Access to corporate networks is sold openly; 60% of vendors approached by researchers offered access to more than ten business networks each and 70% of dark net vendors engaged invited researchers to talk on encrypted messaging applications, like Telegram, to take conversations beyond the reach of law enforcement.

Speaking to Infosecurity, Bromium president and co-founder Ian Pratt said that dark web “stores” are often just a “shop window” to sell services, and most transactions usually take place over encrypted communication channels like Signal and Telegram.

“The dark web is not an index, but a bunch of sites separate from the regular web,” Pratt said. He also said that access to networks is commonly sold for around $10,000, but it is not too hard to determine what a company uses. “Also it is not even zero-days, it is bypassing detection-based systems,” he said.

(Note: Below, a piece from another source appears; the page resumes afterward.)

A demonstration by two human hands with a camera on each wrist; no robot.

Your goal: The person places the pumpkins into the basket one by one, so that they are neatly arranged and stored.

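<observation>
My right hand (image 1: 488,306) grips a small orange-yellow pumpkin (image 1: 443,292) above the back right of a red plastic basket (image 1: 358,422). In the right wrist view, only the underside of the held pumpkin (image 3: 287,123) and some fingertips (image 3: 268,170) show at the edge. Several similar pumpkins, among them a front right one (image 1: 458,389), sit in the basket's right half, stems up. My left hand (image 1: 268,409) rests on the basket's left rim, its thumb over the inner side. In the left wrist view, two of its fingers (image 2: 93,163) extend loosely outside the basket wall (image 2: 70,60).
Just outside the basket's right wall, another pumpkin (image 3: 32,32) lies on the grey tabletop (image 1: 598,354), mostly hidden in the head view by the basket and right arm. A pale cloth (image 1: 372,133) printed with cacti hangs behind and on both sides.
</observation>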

Pratt also said that many cyber-criminals now have separate supply chains to provide language services, and tailored malware for the attack. One example is the Emotet banking Trojan, which is often used as an initial dropper for the initial malware infection, and then command and control access is sold, while the payload scrapes the credentials while the Trojan is re-used for cryptojacking.

Aside from access to financial services and e-commerce, healthcare information was targeted by 15% of actors. Pratt explained that commonly, the information is held for ransom and if the ransom is not paid, the details are released.

“The methods for providing access varied considerably,” Dr. McGuire explained. “Some involved stolen remote access credentials that are for sale for as little as $2, others involve backdoor access or the use of malware. Illicit remote access tools appear to be most popular – we were offered Remote Access Trojans at least five times more often than keyloggers.

“Enterprises, researchers, and law enforcement must continue to study the dark net to get a deeper understanding of the adversaries that we are dealing with, and better prepare ourselves for counteracting the effects of a growing cybercrime economy.”